● **Task instructions**
Give every line of the listing back, exactly as written.

● **Data below**

※ ※ ※

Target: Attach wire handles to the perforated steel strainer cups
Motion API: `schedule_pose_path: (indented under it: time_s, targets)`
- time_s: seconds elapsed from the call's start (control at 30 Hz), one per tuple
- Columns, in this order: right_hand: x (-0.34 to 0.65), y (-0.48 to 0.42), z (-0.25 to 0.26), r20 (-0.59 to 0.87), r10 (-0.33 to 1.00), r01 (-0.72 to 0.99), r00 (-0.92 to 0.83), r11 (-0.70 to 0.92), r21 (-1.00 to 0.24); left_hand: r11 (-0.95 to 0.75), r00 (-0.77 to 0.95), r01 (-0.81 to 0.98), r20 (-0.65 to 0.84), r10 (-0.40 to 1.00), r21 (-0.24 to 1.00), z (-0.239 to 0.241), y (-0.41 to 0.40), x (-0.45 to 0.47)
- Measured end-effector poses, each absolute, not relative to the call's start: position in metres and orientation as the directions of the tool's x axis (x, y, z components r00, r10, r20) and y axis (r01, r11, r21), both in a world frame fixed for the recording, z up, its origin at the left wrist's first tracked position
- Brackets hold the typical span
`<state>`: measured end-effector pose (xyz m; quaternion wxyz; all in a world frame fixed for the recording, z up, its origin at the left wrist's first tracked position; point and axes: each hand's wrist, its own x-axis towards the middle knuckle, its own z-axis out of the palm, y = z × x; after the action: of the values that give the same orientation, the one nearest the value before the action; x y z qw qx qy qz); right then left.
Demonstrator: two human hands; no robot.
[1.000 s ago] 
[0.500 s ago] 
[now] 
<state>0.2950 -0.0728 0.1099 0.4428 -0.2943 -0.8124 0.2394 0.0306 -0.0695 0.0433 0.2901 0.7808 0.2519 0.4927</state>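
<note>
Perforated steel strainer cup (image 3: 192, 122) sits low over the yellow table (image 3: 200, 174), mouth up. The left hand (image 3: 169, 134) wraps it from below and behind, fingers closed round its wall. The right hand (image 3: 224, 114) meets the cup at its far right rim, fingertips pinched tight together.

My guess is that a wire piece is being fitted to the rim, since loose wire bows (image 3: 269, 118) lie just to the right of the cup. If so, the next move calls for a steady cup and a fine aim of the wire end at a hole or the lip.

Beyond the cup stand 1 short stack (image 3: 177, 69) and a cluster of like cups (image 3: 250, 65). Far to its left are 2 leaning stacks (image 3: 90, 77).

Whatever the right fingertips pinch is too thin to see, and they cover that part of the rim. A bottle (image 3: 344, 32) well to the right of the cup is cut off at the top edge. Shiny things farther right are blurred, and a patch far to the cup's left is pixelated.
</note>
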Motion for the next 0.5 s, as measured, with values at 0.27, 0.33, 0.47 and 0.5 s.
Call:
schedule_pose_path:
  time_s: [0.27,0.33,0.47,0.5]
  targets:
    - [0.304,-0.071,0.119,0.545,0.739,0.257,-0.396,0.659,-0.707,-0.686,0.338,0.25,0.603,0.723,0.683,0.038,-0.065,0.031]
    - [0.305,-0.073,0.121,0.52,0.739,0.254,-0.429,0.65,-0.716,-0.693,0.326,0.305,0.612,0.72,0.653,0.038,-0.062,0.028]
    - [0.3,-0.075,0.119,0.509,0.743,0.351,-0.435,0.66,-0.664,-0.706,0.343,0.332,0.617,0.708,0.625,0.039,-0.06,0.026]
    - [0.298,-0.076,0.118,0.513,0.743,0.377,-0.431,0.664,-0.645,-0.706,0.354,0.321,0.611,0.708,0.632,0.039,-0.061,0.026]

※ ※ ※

● **Answer area**
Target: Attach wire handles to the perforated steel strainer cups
Motion API: `schedule_pose_path: (indented under it: time_s, targets)`
- time_s: seconds elapsed from the call's start (control at 30 Hz), one per tuple
- Columns, in this order: right_hand: x (-0.34 to 0.65), y (-0.48 to 0.42), z (-0.25 to 0.26), r20 (-0.59 to 0.87), r10 (-0.33 to 1.00), r01 (-0.72 to 0.99), r00 (-0.92 to 0.83), r11 (-0.70 to 0.92), r21 (-1.00 to 0.24); left_hand: r11 (-0.95 to 0.75), r00 (-0.77 to 0.95), r01 (-0.81 to 0.98), r20 (-0.65 to 0.84), r10 (-0.40 to 1.00), r21 (-0.24 to 1.00), z (-0.239 to 0.241), y (-0.41 to 0.40), x (-0.45 to 0.47)
- Measured end-effector poses, each absolute, not relative to the call's start: position in metres and orientation as the directions of the tool's x axis (x, y, z components r00, r10, r20) and y axis (r01, r11, r21), both in a world frame fixed for the recording, z up, its origin at the left wrist's first tracked position
- Brackets hold the typical span
`<state>`: measured end-effector pose (xyz m; quaternion wxyz; all in a world frame fixed for the recording, z up, its origin at the left wrist's first tracked position; point and axes: each hand's wrist, its own x-axis towards the middle knuckle, its own z-axis out of the palm, y = z × x; after the action: of the values that give the same orientation, the one nearest the value before the action; x y z qw qx qy qz); right then left.
Demonstrator: two human hands; no robot.
[1.000 s ago] 
[0.500 s ago] 
[now] 
<state>0.2950 -0.0728 0.1099 0.4428 -0.2943 -0.8124 0.2394 0.0306 -0.0695 0.0433 0.2901 0.7808 0.2519 0.4927</state>
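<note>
Perforated steel strainer cup (image 3: 192, 122) sits low over the yellow table (image 3: 200, 174), mouth up. The left hand (image 3: 169, 134) wraps it from below and behind, fingers closed round its wall. The right hand (image 3: 224, 114) meets the cup at its far right rim, fingertips pinched tight together.

My guess is that a wire piece is being fitted to the rim, since loose wire bows (image 3: 269, 118) lie just to the right of the cup. If so, the next move calls for a steady cup and a fine aim of the wire end at a hole or the lip.

Beyond the cup stand 1 short stack (image 3: 177, 69) and a cluster of like cups (image 3: 250, 65). Far to its left are 2 leaning stacks (image 3: 90, 77).

Whatever the right fingertips pinch is too thin to see, and they cover that part of the rim. A bottle (image 3: 344, 32) well to the right of the cup is cut off at the top edge. Shiny things farther right are blurred, and a patch far to the cup's left is pixelated.
</note>
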Motion for the next 0.5 s, as measured, with values at 0.27, 0.33, 0.47 and 0.5 s.
Call:
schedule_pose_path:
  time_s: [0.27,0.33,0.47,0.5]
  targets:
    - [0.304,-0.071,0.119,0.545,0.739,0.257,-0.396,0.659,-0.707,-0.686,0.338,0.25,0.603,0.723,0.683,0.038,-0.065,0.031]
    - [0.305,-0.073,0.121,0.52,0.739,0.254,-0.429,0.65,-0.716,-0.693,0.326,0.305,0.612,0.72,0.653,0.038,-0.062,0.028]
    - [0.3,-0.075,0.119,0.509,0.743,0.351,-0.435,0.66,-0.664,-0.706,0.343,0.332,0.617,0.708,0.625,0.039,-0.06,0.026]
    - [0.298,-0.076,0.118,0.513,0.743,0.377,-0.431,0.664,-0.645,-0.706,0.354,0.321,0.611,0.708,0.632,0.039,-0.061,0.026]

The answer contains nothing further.